--- Task statement ---
Write out every entry exactly; the pictures do not belong in the copy.

BEGIN Data for analysis

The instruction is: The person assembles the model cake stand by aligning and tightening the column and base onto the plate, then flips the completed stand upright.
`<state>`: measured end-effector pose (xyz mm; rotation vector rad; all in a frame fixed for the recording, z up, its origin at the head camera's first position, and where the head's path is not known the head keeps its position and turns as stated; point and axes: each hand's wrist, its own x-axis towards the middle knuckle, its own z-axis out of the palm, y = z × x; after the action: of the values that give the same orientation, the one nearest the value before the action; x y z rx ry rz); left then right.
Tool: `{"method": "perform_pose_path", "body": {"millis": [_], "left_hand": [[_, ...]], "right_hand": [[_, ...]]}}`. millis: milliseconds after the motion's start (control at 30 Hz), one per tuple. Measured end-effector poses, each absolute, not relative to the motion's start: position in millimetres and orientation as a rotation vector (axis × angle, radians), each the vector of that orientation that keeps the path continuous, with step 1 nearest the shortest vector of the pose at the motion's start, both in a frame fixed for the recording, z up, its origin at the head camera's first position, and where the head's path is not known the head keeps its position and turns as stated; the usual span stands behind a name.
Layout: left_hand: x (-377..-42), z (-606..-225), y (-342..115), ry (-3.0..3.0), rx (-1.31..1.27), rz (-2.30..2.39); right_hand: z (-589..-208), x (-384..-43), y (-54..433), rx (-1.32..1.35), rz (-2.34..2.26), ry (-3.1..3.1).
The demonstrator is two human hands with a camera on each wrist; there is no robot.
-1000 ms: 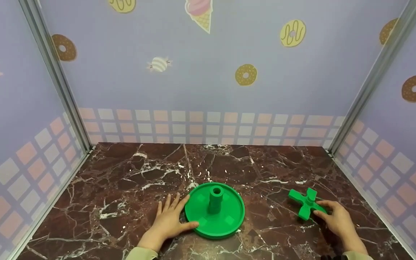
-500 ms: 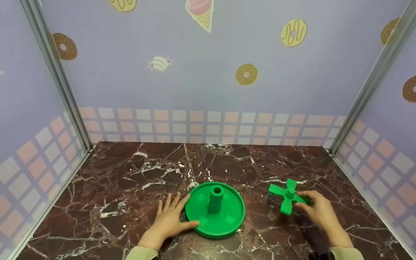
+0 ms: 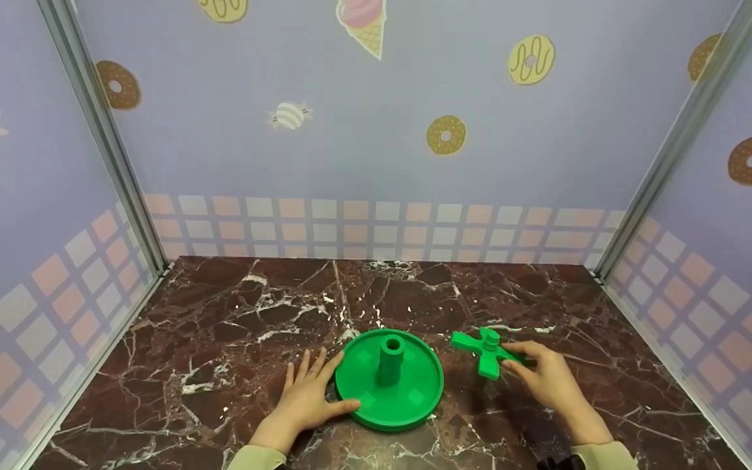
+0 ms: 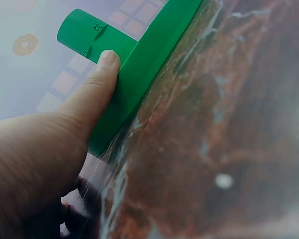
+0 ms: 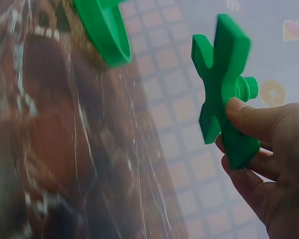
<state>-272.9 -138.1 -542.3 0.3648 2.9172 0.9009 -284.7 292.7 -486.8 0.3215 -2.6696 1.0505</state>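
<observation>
A round green dish [image 3: 408, 408] with a raised rim and a hollow upright post [image 3: 390, 365] sits on the marble-patterned table. My left hand [image 3: 307, 398] lies at its left side with fingers spread, the thumb touching the rim. In the left wrist view, the post [image 4: 92, 35] shows small markings like "32". My right hand [image 3: 546, 378] pinches one arm of a green cross-shaped piece [image 3: 489, 352] between thumb and fingers, just right of the dish. The right wrist view shows this cross-shaped piece [image 5: 222, 84] held above the table, with a short round stub at its centre.
Patterned panels [image 3: 376, 163] with metal corner posts [image 3: 108, 143] enclose the dark red marble table [image 3: 252, 313] at the back and both sides. Table surface extends behind the dish and to either side of the hands.
My right hand has carried the cross-shaped piece leftward, closer to the dish, and the piece has tilted. The left hand and the dish have stayed in place.
</observation>
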Motion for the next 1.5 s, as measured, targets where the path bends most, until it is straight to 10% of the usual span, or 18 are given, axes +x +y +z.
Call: {"method": "perform_pose_path", "body": {"millis": [1500], "left_hand": [[-271,-540,-138,2.94,0.398,0.905]], "right_hand": [[-444,-304,182,0.413,1.869,-2.422]]}}
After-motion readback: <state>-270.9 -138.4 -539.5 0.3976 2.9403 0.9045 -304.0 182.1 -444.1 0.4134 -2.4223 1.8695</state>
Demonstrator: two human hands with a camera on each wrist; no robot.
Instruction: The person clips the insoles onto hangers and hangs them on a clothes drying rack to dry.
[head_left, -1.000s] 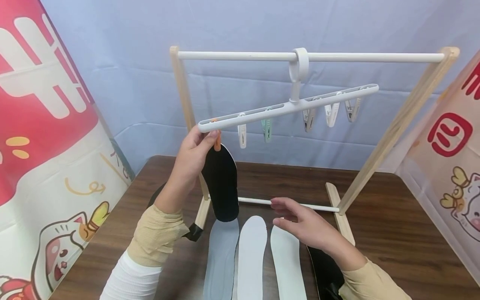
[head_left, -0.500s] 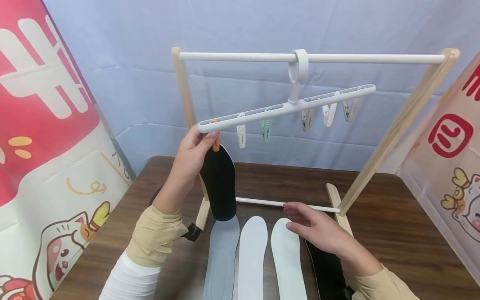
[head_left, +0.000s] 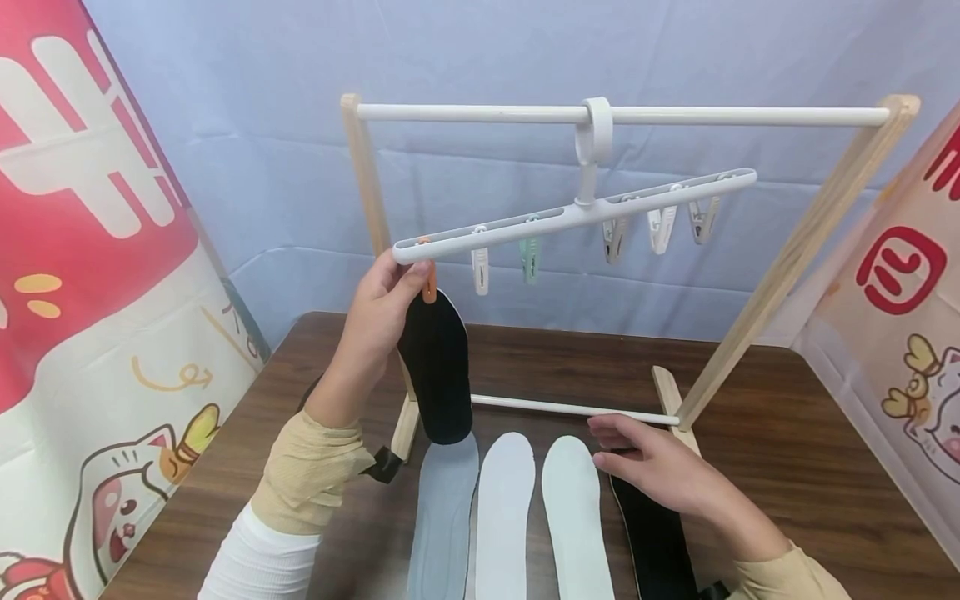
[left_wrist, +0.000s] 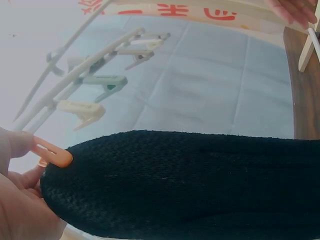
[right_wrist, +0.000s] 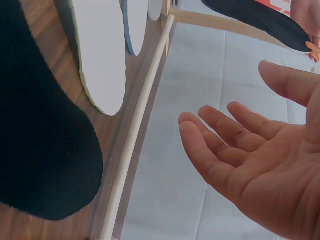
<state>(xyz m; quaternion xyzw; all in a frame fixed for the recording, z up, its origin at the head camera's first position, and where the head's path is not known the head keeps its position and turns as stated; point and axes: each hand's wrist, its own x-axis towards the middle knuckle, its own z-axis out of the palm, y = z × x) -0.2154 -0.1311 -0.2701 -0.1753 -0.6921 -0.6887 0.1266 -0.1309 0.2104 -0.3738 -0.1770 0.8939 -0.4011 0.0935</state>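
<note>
At the left end of a white clip hanger [head_left: 510, 231], my left hand [head_left: 381, 304] pinches an orange clothespin [head_left: 429, 283] between thumb and fingers. A black insole [head_left: 437, 367] hangs down from it; the left wrist view shows the clothespin's tip at the edge of the black insole [left_wrist: 170, 180]. My right hand [head_left: 660, 462] has relaxed fingers and nothing in its palm, as the right wrist view also shows. Nearest it are a pale white insole [head_left: 576, 508] and another black insole [head_left: 651, 533] lying on the table.
A grey insole [head_left: 444, 517] and a white insole [head_left: 507, 508] lie farther left in the row. The hanger loops over the white top bar [head_left: 712, 116] of a wooden-sided rack [head_left: 810, 233]. A green clothespin [head_left: 529, 260] and several pale ones hang along it.
My right hand has drawn away to the right, uncovering more of the pale insole's tip. The left hand keeps its hold, and the black insole hangs almost where it was.
</note>
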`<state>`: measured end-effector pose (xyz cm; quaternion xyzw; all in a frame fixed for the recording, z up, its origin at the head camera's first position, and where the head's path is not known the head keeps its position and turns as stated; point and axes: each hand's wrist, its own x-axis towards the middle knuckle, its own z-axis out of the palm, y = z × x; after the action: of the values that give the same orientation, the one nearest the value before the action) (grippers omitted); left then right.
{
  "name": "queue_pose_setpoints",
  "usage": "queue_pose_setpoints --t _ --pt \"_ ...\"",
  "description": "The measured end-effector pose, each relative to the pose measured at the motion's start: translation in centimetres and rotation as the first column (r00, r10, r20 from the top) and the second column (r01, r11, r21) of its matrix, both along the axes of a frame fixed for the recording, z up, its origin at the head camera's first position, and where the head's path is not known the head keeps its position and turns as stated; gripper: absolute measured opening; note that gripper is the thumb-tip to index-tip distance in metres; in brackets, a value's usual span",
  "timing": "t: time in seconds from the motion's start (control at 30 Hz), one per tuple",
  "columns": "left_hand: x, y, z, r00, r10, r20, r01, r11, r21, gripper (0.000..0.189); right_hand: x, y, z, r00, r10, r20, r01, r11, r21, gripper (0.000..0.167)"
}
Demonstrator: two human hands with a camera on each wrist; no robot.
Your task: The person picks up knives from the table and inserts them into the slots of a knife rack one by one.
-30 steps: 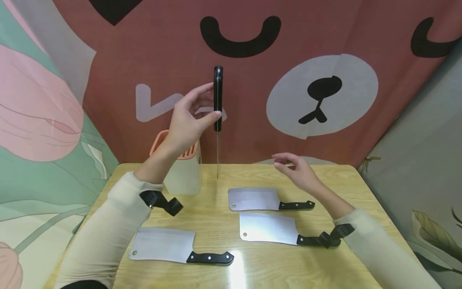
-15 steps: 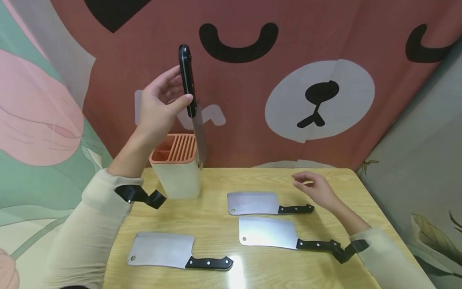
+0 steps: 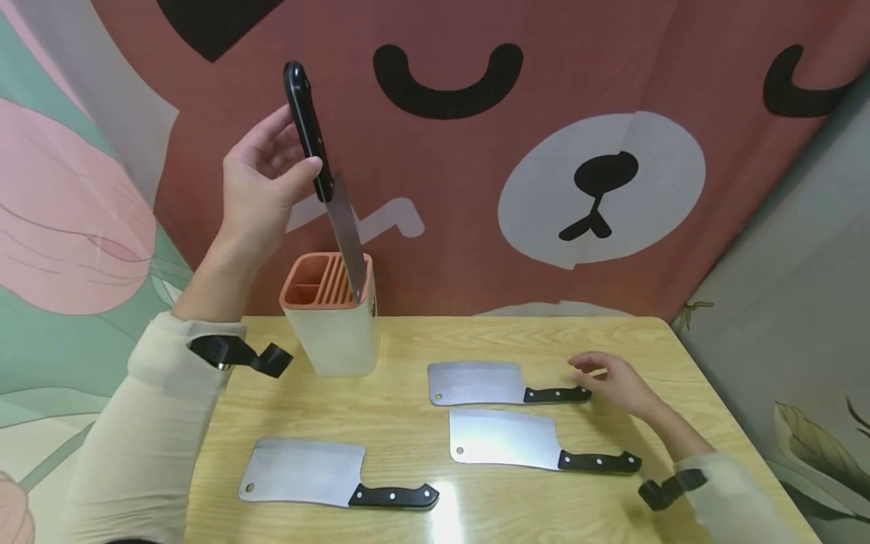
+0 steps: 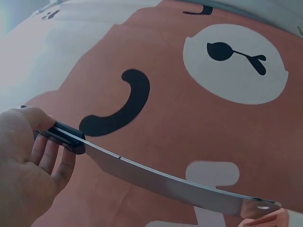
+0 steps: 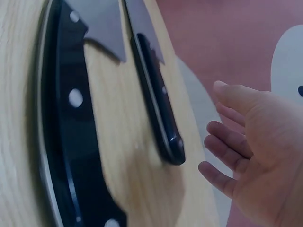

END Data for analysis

--- Task answer ---
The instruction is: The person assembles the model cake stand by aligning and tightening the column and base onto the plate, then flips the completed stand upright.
`<state>`: measured end-effector pose (xyz mm; rotation vector rad; all in a frame fixed for the recording, z up, its origin at the head camera's first position, and where the head's path is not known the head keeps its position and turns as stated; point and axes: each hand's wrist, its own x-axis towards the middle knuckle, its own z-axis out of the palm, y = z × x; after the action: of the values that give the same orientation, the one nearest the value before the action; x y z rx ry rz); left then right.
Tool: `{"method": "perform_pose_path", "body": {"millis": [_], "left_hand": [[_, ...]], "right_hand": [[_, ...]]}}`. millis: milliseconds after the motion's start (control at 30 Hz), one per tuple. Measured end-effector poses, each absolute, not relative to the motion's start: position in millimetres and orientation as a rotation vector (axis × angle, radians), each the vector of that orientation that keeps the path continuous, with step 1 nearest the shortest vector of the pose at the motion's start, both in a frame fixed for the recording, z up, its origin at the head camera's first position, and where the head's path is not known the head keeps its position and turns as stated; the usual span stands behind a name.
Layout: left_hand: x (-377..-42), z (-606..-225), y (-342..115), ry (-3.0..3.0), rx (-1.31..1.27), rz (-2.30..2.39); right_hand: z (-589..-208), x (-384..-43), y (-54..433), rx (-1.32..1.35), rz (-2.34..2.26), ry (-3.1..3.1).
The demonstrator is two human hands with a camera on each wrist; there is no robot.
-1000 ms: 
-500 ms: 
+0 ms: 
+0 ms: 
+0 ms: 
<state>-272.9 -138.1 -542.3 0.3648 2.9172 0.9009 -284.7 292.7 -486.8 0.3215 -2.6696 1.0505</state>
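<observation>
A round green dish [image 3: 408, 408] with a raised rim and a hollow upright post [image 3: 390, 365] sits on the marble-patterned table. My left hand [image 3: 307, 398] lies at its left side with fingers spread, the thumb touching the rim. In the left wrist view, the post [image 4: 92, 35] shows small markings like "32". My right hand [image 3: 546, 378] pinches one arm of a green cross-shaped piece [image 3: 489, 352] between thumb and fingers, just right of the dish. The right wrist view shows this cross-shaped piece [image 5: 222, 84] held above the table, with a short round stub at its centre.
Patterned panels [image 3: 376, 163] with metal corner posts [image 3: 108, 143] enclose the dark red marble table [image 3: 252, 313] at the back and both sides. Table surface extends behind the dish and to either side of the hands.
My right hand has carried the cross-shaped piece leftward, closer to the dish, and the piece has tilted. The left hand and the dish have stayed in place.
</observation>
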Motion for the next 1.5 s, as measured, targets where the path bends most, until it is straight to 10% of the usual span, or 18 are given, axes +x +y +z.
Call: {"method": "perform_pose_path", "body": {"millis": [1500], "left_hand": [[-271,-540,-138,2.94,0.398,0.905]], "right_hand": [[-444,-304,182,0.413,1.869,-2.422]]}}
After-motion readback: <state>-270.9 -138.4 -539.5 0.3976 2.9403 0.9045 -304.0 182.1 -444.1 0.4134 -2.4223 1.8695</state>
Demonstrator: two human hands with a camera on each wrist; no robot.
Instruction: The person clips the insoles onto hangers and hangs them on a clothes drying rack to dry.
[head_left, -1.000s] 
[head_left, -0.500s] 
[head_left, +0.000s] 
[left_wrist, +0.000s] 
[right_wrist, +0.000s] 
<state>(xyz m; quaternion xyzw; all in a frame fixed for the recording, z up, its origin at the head camera's first position, and where the head's path is not known the head keeps its position and turns as stated; point and axes: each hand's wrist, its own x-axis towards the middle knuckle, its own z-axis out of the palm, y = z × x) -0.2154 -0.1311 -0.2701 -0.1753 -0.6921 -0.6887 0.1266 -0.1309 0.2104 -0.3738 -0.1770 0.8939 -0.4011 0.0935</state>
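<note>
At the left end of a white clip hanger [head_left: 510, 231], my left hand [head_left: 381, 304] pinches an orange clothespin [head_left: 429, 283] between thumb and fingers. A black insole [head_left: 437, 367] hangs down from it; the left wrist view shows the clothespin's tip at the edge of the black insole [left_wrist: 170, 180]. My right hand [head_left: 660, 462] has relaxed fingers and nothing in its palm, as the right wrist view also shows. Nearest it are a pale white insole [head_left: 576, 508] and another black insole [head_left: 651, 533] lying on the table.
A grey insole [head_left: 444, 517] and a white insole [head_left: 507, 508] lie farther left in the row. The hanger loops over the white top bar [head_left: 712, 116] of a wooden-sided rack [head_left: 810, 233]. A green clothespin [head_left: 529, 260] and several pale ones hang along it.
My right hand has drawn away to the right, uncovering more of the pale insole's tip. The left hand keeps its hold, and the black insole hangs almost where it was.
</note>
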`<state>`: measured end-effector pose (xyz cm; quaternion xyzw; all in a frame fixed for the recording, z up, its origin at the head camera's first position, and where the head's path is not known the head keeps its position and turns as stated; point and axes: each hand's wrist, its own x-axis towards the middle knuckle, its own z-axis out of the palm, y = z × x; after the action: of the values that give the same orientation, the one nearest the value before the action) (grippers omitted); left then right.
{
  "name": "queue_pose_setpoints",
  "usage": "queue_pose_setpoints --t _ --pt \"_ ...\"",
  "description": "The measured end-effector pose, each relative to the pose measured at the motion's start: translation in centimetres and rotation as the first column (r00, r10, r20 from the top) and the second column (r01, r11, r21) of its matrix, both along the axes of a frame fixed for the recording, z up, its origin at the head camera's first position, and where the head's path is not known the head keeps its position and turns as stated; gripper: absolute measured opening; note that gripper is the thumb-tip to index-tip distance in metres; in brackets, a value's usual span",
  "timing": "t: time in seconds from the motion's start (control at 30 Hz), one per tuple",
  "columns": "left_hand: x, y, z, r00, r10, r20, r01, r11, r21, gripper (0.000..0.189); right_hand: x, y, z, r00, r10, r20, r01, r11, r21, gripper (0.000..0.167)"
}
Demonstrator: two human hands with a camera on each wrist; no robot.
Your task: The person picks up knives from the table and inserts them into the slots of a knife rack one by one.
-30 steps: 
-15 steps: 
+0 steps: 
+0 steps: 
+0 steps: 

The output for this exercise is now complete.